Freeform has a younger audience — does that block you from some subject matter? Or does it allow you to go full force since the millennial audience will be able to relate to your comedy?
I believe in giving my audience credit. The only way I grow as a comedian is by listening to new opinions — listening to people who are different than me, smarter than me. Playing to the back of the room never helped anybody grow. My comedy is all-inclusive, but I’ve always strived to rise above being a-girl-telling-dirty-jokes, and I think women and men are more than ready for my voice … at least my growing ticket sales say they are [laughs]. There’s a fine line between knowing your audience and pandering. And, for the record, I think a good dirty joke is the stuff dreams are made of [laughs].
You said hosting a late-night show has always been your goal, but why is now the right time for you?
Had I made this show four years ago it would have been all about hashtags and pop culture and a network telling me what to do and wear. I couldn’t have made a show I would have been proud of until now.

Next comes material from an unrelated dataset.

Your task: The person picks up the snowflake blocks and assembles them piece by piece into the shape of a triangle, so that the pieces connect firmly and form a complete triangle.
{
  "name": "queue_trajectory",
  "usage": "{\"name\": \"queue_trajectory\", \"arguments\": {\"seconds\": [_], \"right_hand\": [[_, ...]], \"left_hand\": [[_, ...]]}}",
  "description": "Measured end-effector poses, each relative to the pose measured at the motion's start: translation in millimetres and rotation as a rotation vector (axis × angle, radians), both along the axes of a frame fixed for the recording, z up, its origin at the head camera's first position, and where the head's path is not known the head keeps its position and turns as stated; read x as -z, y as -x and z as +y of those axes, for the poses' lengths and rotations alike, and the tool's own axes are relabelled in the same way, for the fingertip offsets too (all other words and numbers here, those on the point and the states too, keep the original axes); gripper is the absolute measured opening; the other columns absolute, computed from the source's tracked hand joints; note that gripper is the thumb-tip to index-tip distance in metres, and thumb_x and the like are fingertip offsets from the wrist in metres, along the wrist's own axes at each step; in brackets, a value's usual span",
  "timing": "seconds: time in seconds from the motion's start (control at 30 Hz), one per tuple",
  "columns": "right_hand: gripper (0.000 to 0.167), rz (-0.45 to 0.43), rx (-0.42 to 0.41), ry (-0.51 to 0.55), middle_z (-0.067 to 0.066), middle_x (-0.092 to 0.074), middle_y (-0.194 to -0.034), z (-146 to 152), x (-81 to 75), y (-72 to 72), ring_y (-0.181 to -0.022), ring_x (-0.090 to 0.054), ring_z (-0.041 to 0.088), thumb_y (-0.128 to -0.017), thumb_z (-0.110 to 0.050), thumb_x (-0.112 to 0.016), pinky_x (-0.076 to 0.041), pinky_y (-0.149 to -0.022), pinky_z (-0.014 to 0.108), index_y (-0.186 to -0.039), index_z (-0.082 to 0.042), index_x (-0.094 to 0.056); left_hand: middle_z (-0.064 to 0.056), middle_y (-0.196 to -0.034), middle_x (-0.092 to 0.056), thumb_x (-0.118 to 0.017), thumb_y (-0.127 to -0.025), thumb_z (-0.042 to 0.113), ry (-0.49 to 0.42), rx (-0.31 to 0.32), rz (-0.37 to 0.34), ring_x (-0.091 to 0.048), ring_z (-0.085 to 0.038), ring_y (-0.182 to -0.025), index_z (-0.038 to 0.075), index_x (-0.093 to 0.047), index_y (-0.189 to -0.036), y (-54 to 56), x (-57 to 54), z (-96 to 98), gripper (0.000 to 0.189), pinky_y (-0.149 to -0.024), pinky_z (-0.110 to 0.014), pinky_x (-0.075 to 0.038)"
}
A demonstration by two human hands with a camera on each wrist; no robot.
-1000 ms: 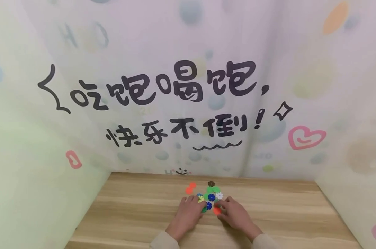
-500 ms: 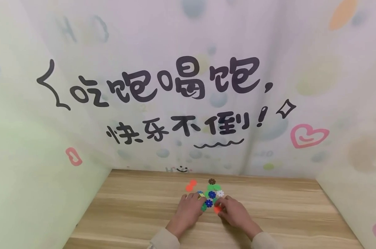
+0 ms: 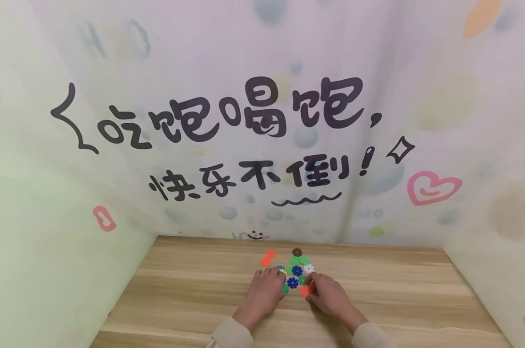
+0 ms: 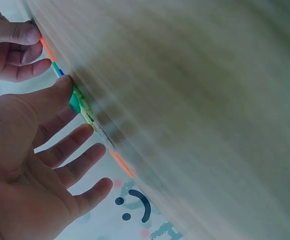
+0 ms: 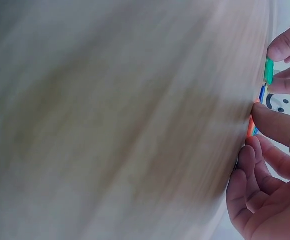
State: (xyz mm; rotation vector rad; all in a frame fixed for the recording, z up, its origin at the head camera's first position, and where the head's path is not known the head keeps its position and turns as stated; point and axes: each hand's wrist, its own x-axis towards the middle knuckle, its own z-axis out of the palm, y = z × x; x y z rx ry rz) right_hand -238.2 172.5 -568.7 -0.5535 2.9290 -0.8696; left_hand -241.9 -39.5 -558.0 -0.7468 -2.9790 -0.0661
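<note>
Notched plastic snowflake discs lie flat together on the wooden table. In the head view, my left hand (image 3: 264, 291) is at the near left of the group, its thumb and index finger pinching a green disc (image 3: 285, 288) at the edge. The other fingers spread out, near a yellow disc (image 3: 282, 272). At the near right, my right hand (image 3: 330, 296) pinches an orange disc (image 3: 305, 291) between thumb and index finger; its other fingers curl in, as the right wrist view shows. Between the hands are blue discs (image 3: 292, 282) and a teal-green disc (image 3: 302, 280).
Beyond the hands lie light green discs (image 3: 295, 260), a white disc (image 3: 309, 268) and a brown disc (image 3: 297, 252). A pair of orange discs (image 3: 269, 258) sits at the far left. A printed back wall (image 3: 227, 212) borders the wooden table (image 3: 180, 290).
My right fingertips have drawn slightly right, uncovering the teal-green disc beside the blue one. My left hand stays nearly still. The head view has shifted a little.
</note>
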Motion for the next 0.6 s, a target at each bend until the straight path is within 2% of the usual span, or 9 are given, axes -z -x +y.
{"name": "queue_trajectory", "arguments": {"seconds": [0.17,0.27,0.33,0.43,0.6], "right_hand": [[0.022,-0.006,-0.009,0.016,-0.007,-0.056,-0.078,-1,0.4,-0.2,-0.070,-0.051,0.009,-0.080,-0.009,-0.081,-0.047,-0.062,0.028,-0.094,-0.013,-0.064],[0.025,0.004,-0.009,0.021,-0.006,-0.055,-0.080,-1,0.6,-0.3,-0.070,-0.051,0.008,-0.080,-0.008,-0.081,-0.046,-0.062,0.028,-0.094,-0.013,-0.061],[0.029,0.007,-0.010,0.026,-0.006,-0.055,-0.080,-1,0.9,-0.2,-0.070,-0.051,0.009,-0.080,-0.007,-0.081,-0.045,-0.061,0.028,-0.099,-0.013,-0.060],[0.033,-0.001,-0.014,0.032,-0.005,-0.055,-0.079,-1,1.7,0.1,-0.069,-0.050,0.010,-0.080,-0.007,-0.081,-0.044,-0.059,0.029,-0.106,-0.013,-0.060],[0.035,-0.024,-0.032,0.029,-0.004,-0.056,-0.082,0,2.5,0.8,-0.071,-0.051,0.011,-0.082,-0.010,-0.080,-0.045,-0.060,0.031,-0.113,-0.014,-0.063]], "left_hand": [[-0.006,-0.125,-0.061,-0.079,-0.084,0.040,-0.003,0.001,0.012,-0.056,-0.025,-0.119,0.012,-0.063,-0.123,-1.0,-1.3,-0.6,0.050,-0.096,-0.048,-0.047],[-0.005,-0.121,-0.062,-0.081,-0.083,0.038,-0.038,0.000,-0.008,-0.057,-0.025,-0.116,0.013,-0.063,-0.118,-0.6,-2.0,-1.4,0.047,-0.095,-0.047,-0.048],[-0.002,-0.113,-0.062,-0.082,-0.082,0.035,-0.097,-0.011,-0.049,-0.058,-0.022,-0.109,0.014,-0.064,-0.111,0.5,-1.0,-2.7,0.040,-0.092,-0.045,-0.049],[0.003,-0.104,-0.058,-0.084,-0.080,0.028,-0.235,-0.039,-0.130,-0.056,-0.018,-0.101,0.017,-0.065,-0.094,3.0,2.6,-5.7,0.026,-0.088,-0.043,-0.049],[0.005,-0.113,-0.058,-0.084,-0.079,0.024,-0.443,-0.063,-0.221,-0.054,-0.019,-0.109,0.021,-0.065,-0.079,6.5,7.9,-13.0,0.019,-0.091,-0.046,-0.046]]}}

What do you like about doing live stand-up vs. performing on TV?
Stand-up is a solo sport. I like that I take all the risks and get all the glory. I like that no one can tell me what to say and I can get as weird as I want. What I’ve enjoyed with “Forever 31” and the Freeform project is getting to trust other creative people, whether it’s the director or a show runner. I’ve also enjoyed getting to express myself and my point of view through dialogue, rather than just a monologue. It just opens up a whole new world of creativity getting to visually express my imagination.
How many cities will you be going to on your “Iliza: The Confirmed Kills Tour”?
Sixteen! All theaters and hopefully we will add more. I still love to do clubs when I can because it’s more intimate and I always get to meet my fans [and] I can’t always do that at larger venues. I just want to say that I have the world’s best fans and can’t wait to see them. They are not only loyal and dedicated, but they take my comedy as seriously and as personally as I do. The fact that total strangers take time out of their lives to not only attend my shows, but make T-shirts that reference my act, bring gifts for me (and my dog Blanche) and on a daily basis, engage with me on social media, I’m the most grateful comedian in the world to have been blessed with fans like mine.
What do you think sets your voice apart from other comedians?
I’m answering this without the intention of saying I’m better than anyone else. I make art, it’s subjective — people are allowed to dismiss it or accept it. I think there’s a real intelligence behind my comedy blended with a theatrical aspect. I enjoy occupying the entire stage to get my point across — it’s an aggressive act. I’m aggressive and strong and passionate in my real life, and I think my act is an extension of that. Whether it’s social commentary, explaining girl and guy behavior, or being a whimsical character like my Party Goblin, there is heart and honesty behind it all. The things I talk about on stage are personal. I care. I care so much that stand-up is all I think about, and when I’m onstage I’m often hunched over because I want to crawl into the audience’s brain and live there. Is that weird?
Shlesinger is repped by Avalon and APA.